Les effets à attendre de ce durcissement de la politique monétaire
La politique monétaire menée par une Banque centrale a de nombreuses implications économiques. Nous nous concentrons ici sur les trois aspects suivants : l’inflation, l’évolution de l’activité économique et la stabilité au sein de la zone euro.
Vers une inflation plus faible ?
Au cours des dernières années, la BCE a mené une politique monétaire particulièrement accommodante, caractérisée par des taux d’intérêt directeurs particulièrement faibles et même négatifs pour certains et des mesures d’assouplissement quantitatif. Cette politique monétaire accommodante avait pour objectif de stimuler l’inflation et d’éloigner le spectre de la déflation, c’est-à-dire une situation où les prix baissent. Le retour de taux d’inflation, dépassant largement l’objectif de 2 % à moyen terme fixé par la BCE, signifie qu’il n’est plus nécessaire pour la BCE de mener une politique aussi accommodante.
Le durcissement de la politique monétaire de la BCE va-t-il pour autant entraîner une diminution de l’inflation ? Si la question divise les économistes, il demeure néanmoins probable que la décision de la BCE n’ait qu’un impact relativement faible sur l’évolution des prix à court terme. L’inflation actuelle est, en effet, en grande partie « importée », puisqu’elle est étroitement liée au renchérissement de l’énergie.

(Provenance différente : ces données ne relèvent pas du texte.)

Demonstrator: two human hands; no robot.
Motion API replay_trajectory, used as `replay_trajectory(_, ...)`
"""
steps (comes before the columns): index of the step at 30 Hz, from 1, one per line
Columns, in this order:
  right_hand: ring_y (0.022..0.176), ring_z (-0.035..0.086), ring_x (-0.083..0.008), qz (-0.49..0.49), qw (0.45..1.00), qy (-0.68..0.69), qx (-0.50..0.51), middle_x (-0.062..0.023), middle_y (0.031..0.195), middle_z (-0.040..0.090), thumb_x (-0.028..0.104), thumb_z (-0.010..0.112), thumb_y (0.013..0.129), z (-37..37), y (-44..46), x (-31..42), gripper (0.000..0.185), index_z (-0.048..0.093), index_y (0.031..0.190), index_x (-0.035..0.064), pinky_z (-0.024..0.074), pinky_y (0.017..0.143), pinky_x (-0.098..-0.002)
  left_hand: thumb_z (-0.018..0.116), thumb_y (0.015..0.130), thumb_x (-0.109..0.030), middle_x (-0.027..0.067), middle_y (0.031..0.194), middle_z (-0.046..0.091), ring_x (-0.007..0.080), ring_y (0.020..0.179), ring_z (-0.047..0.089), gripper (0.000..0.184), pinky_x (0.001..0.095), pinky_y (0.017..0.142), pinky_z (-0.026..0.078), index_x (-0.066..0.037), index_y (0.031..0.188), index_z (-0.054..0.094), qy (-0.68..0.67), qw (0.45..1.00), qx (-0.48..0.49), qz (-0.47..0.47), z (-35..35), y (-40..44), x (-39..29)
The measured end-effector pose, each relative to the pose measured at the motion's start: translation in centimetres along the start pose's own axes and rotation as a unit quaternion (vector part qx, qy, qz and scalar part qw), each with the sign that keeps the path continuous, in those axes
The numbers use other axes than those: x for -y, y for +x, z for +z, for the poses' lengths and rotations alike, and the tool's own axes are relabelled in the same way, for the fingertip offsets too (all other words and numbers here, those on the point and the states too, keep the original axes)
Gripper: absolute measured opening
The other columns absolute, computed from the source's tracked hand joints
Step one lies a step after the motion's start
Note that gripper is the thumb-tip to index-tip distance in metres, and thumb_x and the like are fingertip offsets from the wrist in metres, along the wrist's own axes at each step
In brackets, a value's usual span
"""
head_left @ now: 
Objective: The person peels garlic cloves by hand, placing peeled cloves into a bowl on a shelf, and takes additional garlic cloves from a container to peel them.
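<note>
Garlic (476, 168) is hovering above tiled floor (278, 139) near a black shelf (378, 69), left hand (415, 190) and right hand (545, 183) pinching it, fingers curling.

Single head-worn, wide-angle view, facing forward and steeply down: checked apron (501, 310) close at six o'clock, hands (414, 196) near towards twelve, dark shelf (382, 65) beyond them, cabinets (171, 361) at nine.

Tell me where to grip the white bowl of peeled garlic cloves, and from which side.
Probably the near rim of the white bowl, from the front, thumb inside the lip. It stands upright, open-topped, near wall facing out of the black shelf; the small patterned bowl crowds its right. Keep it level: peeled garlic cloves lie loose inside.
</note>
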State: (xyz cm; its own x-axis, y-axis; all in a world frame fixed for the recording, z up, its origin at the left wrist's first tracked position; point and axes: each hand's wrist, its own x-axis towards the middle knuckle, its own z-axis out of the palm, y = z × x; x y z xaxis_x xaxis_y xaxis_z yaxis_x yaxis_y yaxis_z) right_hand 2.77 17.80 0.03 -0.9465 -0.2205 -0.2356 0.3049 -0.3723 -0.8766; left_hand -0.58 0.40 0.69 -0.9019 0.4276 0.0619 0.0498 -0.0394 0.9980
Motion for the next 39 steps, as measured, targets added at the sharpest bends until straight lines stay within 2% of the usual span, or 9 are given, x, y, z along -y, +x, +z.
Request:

Vers un ralentissement de l’activité économique ?
La BCE prévoit, par ailleurs, que l’activité économique progressera, en 2022 et 2023, moins rapidement qu’initialement prévu. Selon ses dernières projections, le PIB réel devrait, en effet, augmenter de 2,8 % et 2,1 % pour ces deux années, alors que les prévisions effectuées en mars dernier tablaient sur une croissance économique de 3,7 % en 2022 et 2,8 % en 2023.

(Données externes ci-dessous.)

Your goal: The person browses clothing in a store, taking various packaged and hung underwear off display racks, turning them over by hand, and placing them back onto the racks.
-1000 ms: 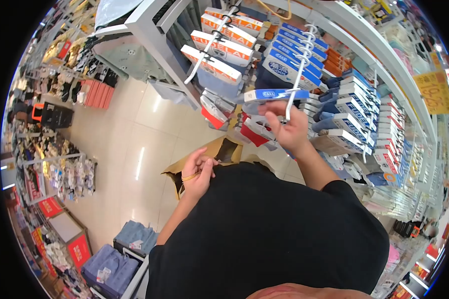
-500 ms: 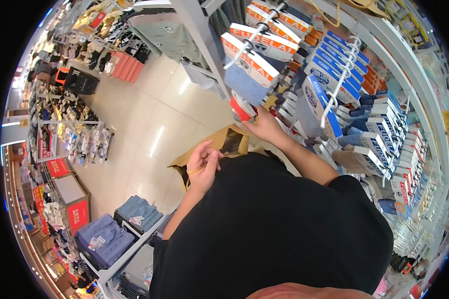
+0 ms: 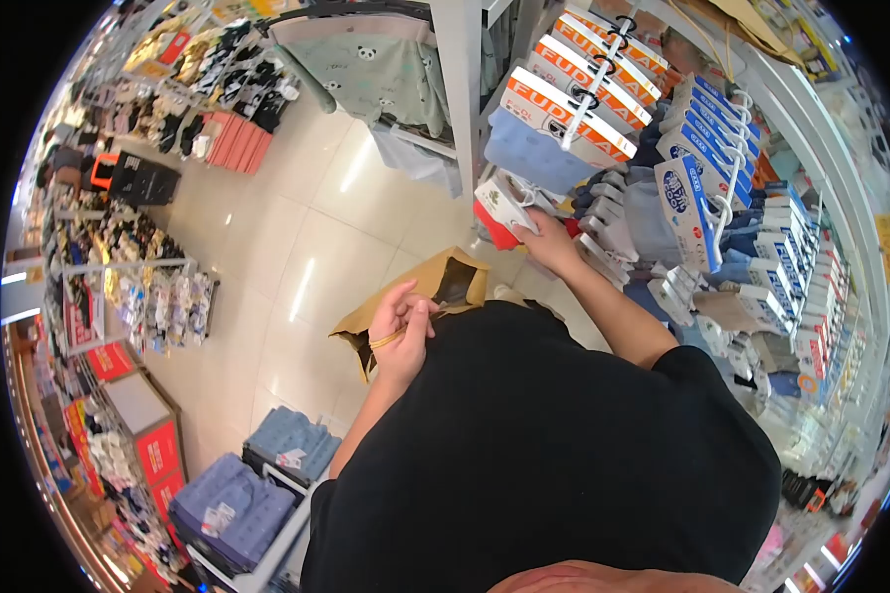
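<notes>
My right hand (image 3: 547, 242) reaches to the rack, its fingers closed on a small red-and-white packet (image 3: 504, 210) with a white plastic hook at its top. What is inside the packet I cannot make out. Just above it hang orange-and-white FUDELAI packs (image 3: 564, 117) with blue fabric below. My left hand (image 3: 402, 331) is near my chest with loosely curled fingers, and a yellow cord handle crosses it. Beside and beneath that hand hangs a brown paper bag (image 3: 405, 290), its mouth partly gaping.
Blue-and-white carded packs (image 3: 690, 203) and several more rows hang on hooks at the right. A grey post (image 3: 458, 94) stands by panda-print fabric (image 3: 366, 69). Folded blue clothes (image 3: 232, 499) lie on a low rack at lower left. Tiled floor (image 3: 336, 232) runs between the displays.
The view has swung, so the racks sit further right. My right hand still grips the packet, which is turned to show more of its white face. My left hand stays in place.
</notes>
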### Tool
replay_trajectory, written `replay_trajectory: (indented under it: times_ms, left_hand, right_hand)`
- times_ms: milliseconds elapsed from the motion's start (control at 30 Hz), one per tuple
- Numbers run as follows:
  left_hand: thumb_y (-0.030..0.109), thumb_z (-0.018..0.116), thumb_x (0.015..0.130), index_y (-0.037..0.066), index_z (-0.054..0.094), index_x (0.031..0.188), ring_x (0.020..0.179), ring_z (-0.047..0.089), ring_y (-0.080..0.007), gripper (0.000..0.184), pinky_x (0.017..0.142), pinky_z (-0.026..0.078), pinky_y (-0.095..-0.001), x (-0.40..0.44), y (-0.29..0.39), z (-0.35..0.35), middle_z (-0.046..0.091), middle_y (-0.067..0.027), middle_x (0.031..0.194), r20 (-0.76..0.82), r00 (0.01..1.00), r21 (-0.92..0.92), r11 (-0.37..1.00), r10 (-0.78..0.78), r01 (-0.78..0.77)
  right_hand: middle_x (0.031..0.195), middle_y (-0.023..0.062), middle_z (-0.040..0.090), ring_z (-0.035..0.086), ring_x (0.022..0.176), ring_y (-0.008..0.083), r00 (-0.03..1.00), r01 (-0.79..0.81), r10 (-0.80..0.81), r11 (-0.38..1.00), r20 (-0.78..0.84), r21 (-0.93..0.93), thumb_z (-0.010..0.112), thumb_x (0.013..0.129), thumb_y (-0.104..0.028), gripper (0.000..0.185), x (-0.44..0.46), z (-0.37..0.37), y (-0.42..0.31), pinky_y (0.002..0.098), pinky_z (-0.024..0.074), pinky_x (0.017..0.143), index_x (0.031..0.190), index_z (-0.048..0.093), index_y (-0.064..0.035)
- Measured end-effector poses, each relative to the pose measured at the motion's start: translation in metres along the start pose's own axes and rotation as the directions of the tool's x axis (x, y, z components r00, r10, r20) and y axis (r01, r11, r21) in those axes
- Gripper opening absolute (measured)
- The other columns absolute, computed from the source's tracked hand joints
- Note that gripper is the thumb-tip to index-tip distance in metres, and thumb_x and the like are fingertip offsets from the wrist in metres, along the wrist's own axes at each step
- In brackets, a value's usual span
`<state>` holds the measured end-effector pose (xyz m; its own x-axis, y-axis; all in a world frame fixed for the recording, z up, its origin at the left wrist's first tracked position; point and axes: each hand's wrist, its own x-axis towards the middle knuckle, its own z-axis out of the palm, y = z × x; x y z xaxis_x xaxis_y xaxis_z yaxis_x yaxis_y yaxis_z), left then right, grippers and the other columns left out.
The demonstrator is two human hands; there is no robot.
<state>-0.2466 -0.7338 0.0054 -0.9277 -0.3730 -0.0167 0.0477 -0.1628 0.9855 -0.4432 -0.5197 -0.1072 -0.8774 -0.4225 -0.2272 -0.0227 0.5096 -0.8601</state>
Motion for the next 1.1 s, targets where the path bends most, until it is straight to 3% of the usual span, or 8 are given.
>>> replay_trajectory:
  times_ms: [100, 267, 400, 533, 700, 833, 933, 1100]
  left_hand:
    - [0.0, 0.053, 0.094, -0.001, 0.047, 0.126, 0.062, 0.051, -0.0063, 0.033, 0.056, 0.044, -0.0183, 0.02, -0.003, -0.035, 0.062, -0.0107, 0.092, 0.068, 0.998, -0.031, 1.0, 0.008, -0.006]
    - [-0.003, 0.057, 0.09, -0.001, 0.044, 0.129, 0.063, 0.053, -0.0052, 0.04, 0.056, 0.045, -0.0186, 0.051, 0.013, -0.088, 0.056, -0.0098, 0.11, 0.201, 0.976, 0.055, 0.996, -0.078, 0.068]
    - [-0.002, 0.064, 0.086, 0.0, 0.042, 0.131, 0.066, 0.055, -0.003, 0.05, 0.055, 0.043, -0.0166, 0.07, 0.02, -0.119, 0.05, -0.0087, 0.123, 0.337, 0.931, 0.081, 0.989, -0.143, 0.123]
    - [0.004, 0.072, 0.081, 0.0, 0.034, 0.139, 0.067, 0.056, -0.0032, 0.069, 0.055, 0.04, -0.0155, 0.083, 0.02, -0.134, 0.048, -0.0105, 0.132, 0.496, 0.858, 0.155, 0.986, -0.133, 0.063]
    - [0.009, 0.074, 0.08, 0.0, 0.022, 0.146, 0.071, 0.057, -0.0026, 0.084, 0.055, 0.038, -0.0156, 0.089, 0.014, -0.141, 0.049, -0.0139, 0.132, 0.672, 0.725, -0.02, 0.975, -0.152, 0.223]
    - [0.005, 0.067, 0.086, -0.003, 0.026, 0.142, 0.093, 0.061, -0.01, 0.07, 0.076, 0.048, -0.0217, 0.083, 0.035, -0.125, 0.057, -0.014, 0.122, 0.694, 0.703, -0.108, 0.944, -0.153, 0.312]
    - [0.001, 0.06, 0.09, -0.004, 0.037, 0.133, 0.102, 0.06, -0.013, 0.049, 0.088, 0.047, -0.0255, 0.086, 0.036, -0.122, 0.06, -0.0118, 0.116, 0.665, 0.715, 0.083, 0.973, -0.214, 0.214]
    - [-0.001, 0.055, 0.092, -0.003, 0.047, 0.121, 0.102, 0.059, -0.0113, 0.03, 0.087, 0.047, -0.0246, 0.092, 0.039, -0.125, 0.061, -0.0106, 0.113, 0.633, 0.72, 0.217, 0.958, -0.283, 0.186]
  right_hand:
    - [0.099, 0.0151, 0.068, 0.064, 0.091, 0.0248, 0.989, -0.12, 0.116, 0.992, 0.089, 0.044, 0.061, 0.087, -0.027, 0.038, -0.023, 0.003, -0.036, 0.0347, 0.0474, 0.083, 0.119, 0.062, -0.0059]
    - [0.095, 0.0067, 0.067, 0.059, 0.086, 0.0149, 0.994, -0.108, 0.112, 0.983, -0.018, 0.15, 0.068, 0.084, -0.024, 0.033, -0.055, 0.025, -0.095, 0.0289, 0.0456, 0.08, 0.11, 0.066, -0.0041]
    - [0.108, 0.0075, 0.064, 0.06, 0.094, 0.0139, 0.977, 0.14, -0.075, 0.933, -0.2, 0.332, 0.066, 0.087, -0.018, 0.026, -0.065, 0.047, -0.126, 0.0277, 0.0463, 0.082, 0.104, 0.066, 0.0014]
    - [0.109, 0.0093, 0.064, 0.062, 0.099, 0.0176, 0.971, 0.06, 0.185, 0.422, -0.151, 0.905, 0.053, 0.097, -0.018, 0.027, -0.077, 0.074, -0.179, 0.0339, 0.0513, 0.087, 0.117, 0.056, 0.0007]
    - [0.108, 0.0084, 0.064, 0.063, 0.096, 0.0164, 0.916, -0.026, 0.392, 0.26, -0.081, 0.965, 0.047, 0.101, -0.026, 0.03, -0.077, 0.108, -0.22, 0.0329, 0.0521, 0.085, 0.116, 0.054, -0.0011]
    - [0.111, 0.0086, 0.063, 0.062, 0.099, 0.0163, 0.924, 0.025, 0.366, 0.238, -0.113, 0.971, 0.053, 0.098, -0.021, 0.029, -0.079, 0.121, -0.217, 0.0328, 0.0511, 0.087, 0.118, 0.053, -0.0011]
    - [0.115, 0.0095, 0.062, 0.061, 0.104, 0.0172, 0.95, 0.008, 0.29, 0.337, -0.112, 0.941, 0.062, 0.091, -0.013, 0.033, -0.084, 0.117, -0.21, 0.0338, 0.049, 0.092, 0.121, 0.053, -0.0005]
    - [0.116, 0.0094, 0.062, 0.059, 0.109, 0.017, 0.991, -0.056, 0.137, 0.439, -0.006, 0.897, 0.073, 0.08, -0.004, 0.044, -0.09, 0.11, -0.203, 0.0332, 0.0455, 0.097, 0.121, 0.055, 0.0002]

Si le durcissement de la politique monétaire est loin d’être le premier facteur explicatif de ce ralentissement économique, il devrait y contribuer, notamment en renchérissant le coût du crédit et en altérant quelque peu les conditions de financement au sein de la zone euro.
Vers un risque de fragmentation au sein de la zone euro ?
Le ralentissement de l’activité économique n’est pas le seul risque auquel s’expose la BCE en durcissant sa politique monétaire. De nombreux observateurs s’inquiètent, en effet, du retour d’un risque de fragmentation de la zone euro. Dès les annonces de la BCE jeudi 9 juin en début d’après-midi, le spread italien a, ainsi, fortement progressé et s’est rapproché du niveau atteint en mars 2020 au début de la pandémie de Covid-19. Il a notamment dépassé la barre des 200 points de base, soit 2 points de pourcentage.
Le spread italien mesure l’écart entre le rendement actuariel de l’obligation à 10 ans émise par l’État italien et celui de l’obligation à 10 ans de l’État allemand. Cette dernière étant considérée comme un actif « sans risque », l’augmentation du spread indique une augmentation de la prime de risque associée aux obligations publiques italiennes.
Si les spreads restent au sein de la zone euro à des niveaux encore largement inférieurs à ceux enregistrés au cours de la crise des dettes publiques en zone euro au début de la décennie 2010, leur augmentation pourrait, si elle se prolongeait, perturber l’action de la BCE. Elle témoigne d’un risque de fragmentation au sein de la zone euro, où un écart des conditions de financement entre les 19 pays de la zone euro pourrait rendre la politique monétaire menée par la BCE, unique par définition, moins opérante.